Metashaving a metayak
Quora.com was discussing the concept of shaving a yak. The
original story is worth reading if it's not familiar.
I've been running through a classic yakshave this month.
The process started with a real failure of my old computer. Its audio and USB sections have grown flakier over time, and the audio finally gave up entirely. Luckily I had already bought a "new" refurbished Dell Optiplex, so I went through the messy procedure of transferring stuff.
After a week or so the "new" Optiplex turned out to be even worse than the original Inspiron. I bumped into a real obstacle in my real courseware work: I needed to make a model of the insula to illustrate how the insula hides behind the temporal lobe. The "new" Optiplex didn't have the right OpenGL drivers to serve the various graphics programs, so I had to restart the old computer, make the model, and transfer the resulting image to the "new" Optiplex. The "new" machine then showed other faults, including a failed CD drive.
If I had been simply screwing around, this inconvenience might have been OK. But I'm doing real work this year, a real project with real deadlines. So I ordered a genuinely NEW Dell Inspiron, and spent another day or so
transferring and setting up. Now the graphics stuff works, and I'm able to move forward again.
When I read the yak story on Quora this morning, I decided to illustrate it, since I've gone
way too long without showing Polistra and friends. Start the new year right and all that.
As I built this image I was cooking ramen in the kitchen. The ramen started boiling, so I got up quickly to stir it and then eat it.

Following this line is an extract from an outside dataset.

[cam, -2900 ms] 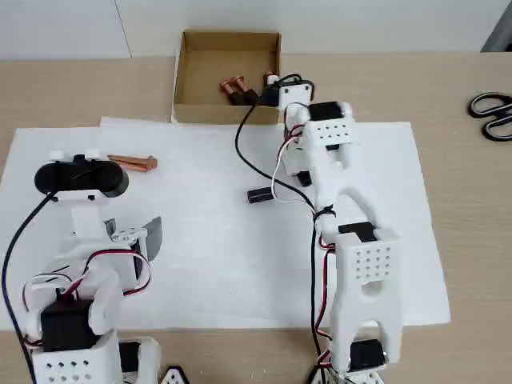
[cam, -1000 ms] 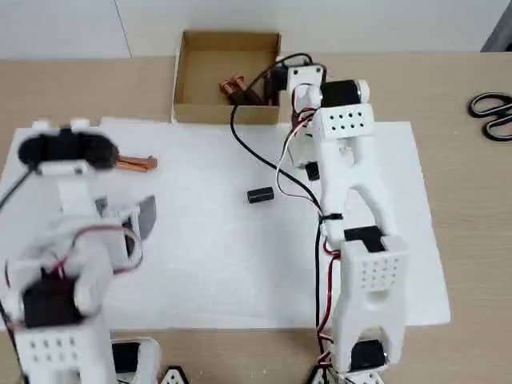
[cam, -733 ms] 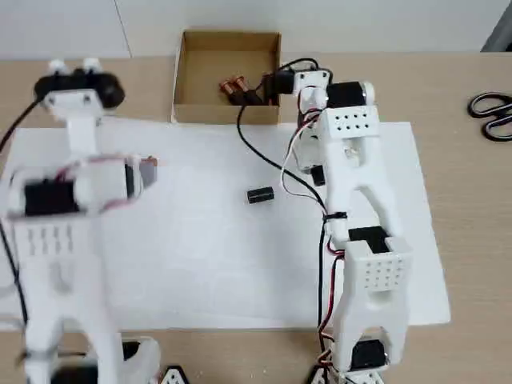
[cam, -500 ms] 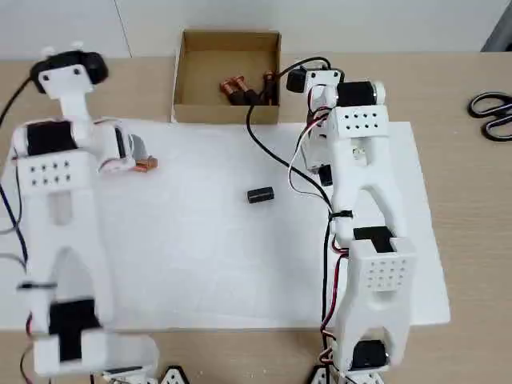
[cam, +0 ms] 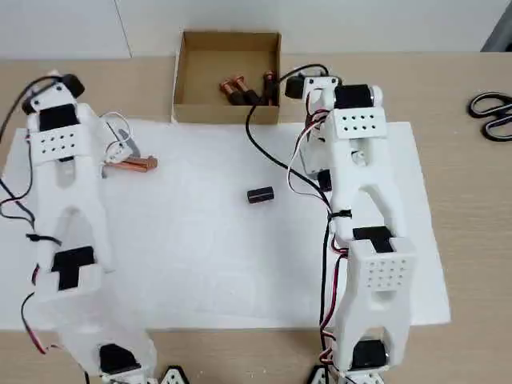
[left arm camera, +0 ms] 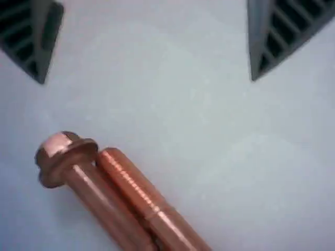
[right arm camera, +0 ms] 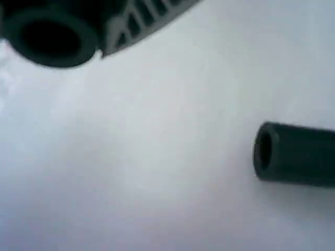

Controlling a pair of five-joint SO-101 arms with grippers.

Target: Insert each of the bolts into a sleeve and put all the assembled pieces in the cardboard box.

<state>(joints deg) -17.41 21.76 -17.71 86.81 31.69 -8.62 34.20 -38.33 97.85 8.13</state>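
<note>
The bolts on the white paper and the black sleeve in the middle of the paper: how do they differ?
The bolts are copper-coloured; the sleeve is black. The bolts are long, and one shows a flanged head; the sleeve is a short tube. The two bolts lie side by side; the sleeve lies alone. Both rest flat on the paper, outside the cardboard box.

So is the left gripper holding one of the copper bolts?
No, the left gripper is open above the white paper, and the two copper bolts lie there side by side, untouched by it.
</note>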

When I returned from eating, the monitor was BLACK. Tried wiggling all the cords, shut down and restarted, still BLACK. No pilot light, no nothing.
SHIT! WHAT THE FUCK AM I GOING TO DO? Without a monitor the whole computer is useless.
Finally I realized: The monitor has a nearly invisible touch-switch in the plastic border, and I must have bumped it as I was getting up suddenly to tend the ramen. Touched it again, and monitor turned on. (I never use the switch, so it wasn't on top of mind, especially in
OH SHIT mode.)
This led to an important thought: What will I do when the monitor ACTUALLY fails? So I quickly ordered a small auxiliary monitor to keep in storage against such an emergency.
The last action happened because I was absorbed in
illustrating the story of shaving a yak. It didn't happen as
part of the process of shaving a yak. So it's metashaving a metayak.